====== MATERIAL SHOWN
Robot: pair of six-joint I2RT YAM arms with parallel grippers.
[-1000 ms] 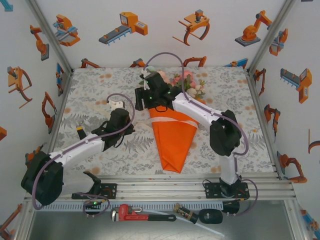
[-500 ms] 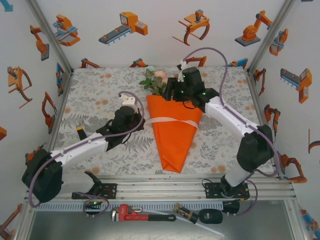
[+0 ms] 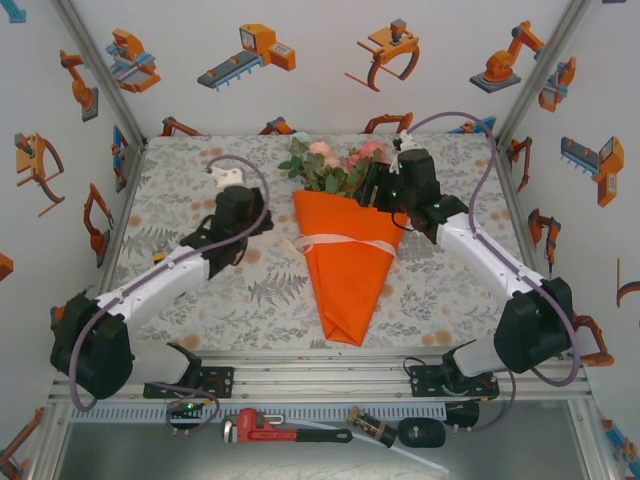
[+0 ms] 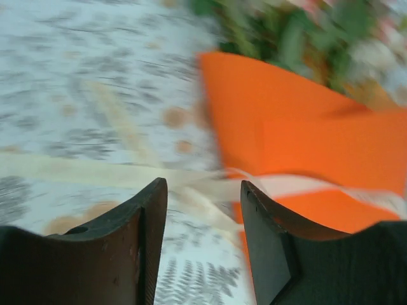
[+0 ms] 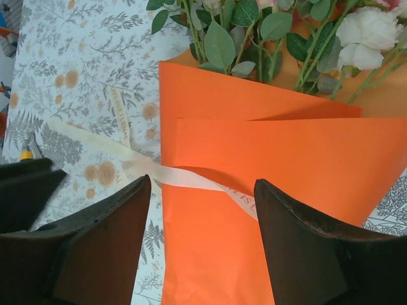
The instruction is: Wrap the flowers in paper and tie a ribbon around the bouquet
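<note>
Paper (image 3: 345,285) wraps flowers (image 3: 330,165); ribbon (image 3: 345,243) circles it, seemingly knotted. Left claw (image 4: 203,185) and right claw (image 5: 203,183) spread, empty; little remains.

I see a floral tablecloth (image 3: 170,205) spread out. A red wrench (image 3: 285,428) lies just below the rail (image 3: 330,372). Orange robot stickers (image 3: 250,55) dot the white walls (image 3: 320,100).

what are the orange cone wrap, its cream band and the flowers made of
Bright orange cone wrap: thin matte paper, by its crisp flat folds. Narrow cream band: satin-like ribbon, faintly shiny, lying limp. Pink and cream flowers with green leaves: possibly artificial fabric or plastic; hard to confirm.
</note>
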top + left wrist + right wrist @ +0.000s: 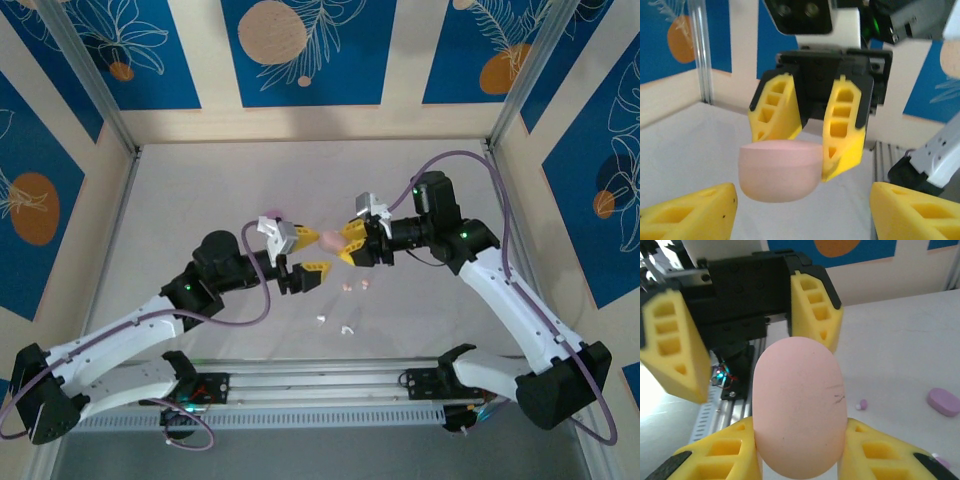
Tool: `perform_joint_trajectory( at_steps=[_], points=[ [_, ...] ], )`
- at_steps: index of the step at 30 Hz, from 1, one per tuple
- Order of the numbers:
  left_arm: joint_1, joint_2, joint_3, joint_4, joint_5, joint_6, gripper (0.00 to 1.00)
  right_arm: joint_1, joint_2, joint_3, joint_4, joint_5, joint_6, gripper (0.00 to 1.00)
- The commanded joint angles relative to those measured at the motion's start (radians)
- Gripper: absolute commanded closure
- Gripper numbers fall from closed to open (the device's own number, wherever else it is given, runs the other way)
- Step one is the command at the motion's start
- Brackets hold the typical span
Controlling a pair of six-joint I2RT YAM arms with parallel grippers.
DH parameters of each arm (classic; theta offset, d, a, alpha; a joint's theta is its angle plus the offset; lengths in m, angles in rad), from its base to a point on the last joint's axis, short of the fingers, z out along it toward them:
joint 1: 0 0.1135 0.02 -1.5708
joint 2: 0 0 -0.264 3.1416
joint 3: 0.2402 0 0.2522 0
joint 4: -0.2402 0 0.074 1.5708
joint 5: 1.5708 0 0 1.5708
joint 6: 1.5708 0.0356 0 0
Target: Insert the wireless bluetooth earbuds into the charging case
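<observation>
Right gripper point(338, 243) has its fingers pinching the pink case point(797, 410) in mid-air, and it looks closed; left gripper point(310, 252) faces it, fingers spread wide, gripping nothing; I'd call this the lid-opening step; next, left must catch the lid; the earbuds point(356, 286) lie loose on the table point(200, 190) below; a lilac case point(943, 401) sits well aside.

The pink case point(777, 172) is partly covered by a finger of the right gripper point(796, 155); the earbuds point(365, 285) are too small to be distinguished.
</observation>
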Motion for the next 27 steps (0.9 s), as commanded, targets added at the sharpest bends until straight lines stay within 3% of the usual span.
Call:
perform_joint_trajectory(
  at_steps=[1,8,16,21,27],
  points=[
    [0.003,0.035,0.031,-0.025,0.09,0.187,0.32,0.0,0.0,0.043,-0.107,-0.049,-0.043,0.71],
    [0.003,0.097,0.05,0.116,0.129,0.108,0.34,0.011,-0.011,0.046,-0.103,-0.002,-0.125,0.71],
    [0.003,0.081,0.051,0.104,0.122,0.084,0.39,0.014,-0.07,-0.01,-0.028,0.116,-0.213,0.71],
    [0.003,0.079,0.05,0.107,0.111,0.08,0.48,0.014,-0.071,-0.007,-0.039,0.106,-0.233,0.72],
    [0.003,0.084,0.053,0.127,0.096,0.092,0.43,0.014,-0.056,-0.005,-0.052,0.086,-0.241,0.72]
  ],
)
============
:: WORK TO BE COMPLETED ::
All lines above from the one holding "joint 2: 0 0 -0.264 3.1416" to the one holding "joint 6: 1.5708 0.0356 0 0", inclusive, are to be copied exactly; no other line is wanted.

:: OUTPUT ::
joint 2: 0 0 -0.264 3.1416
joint 3: 0.2402 0 0.2522 0
joint 4: -0.2402 0 0.074 1.5708
joint 5: 1.5708 0 0 1.5708
joint 6: 1.5708 0.0356 0 0

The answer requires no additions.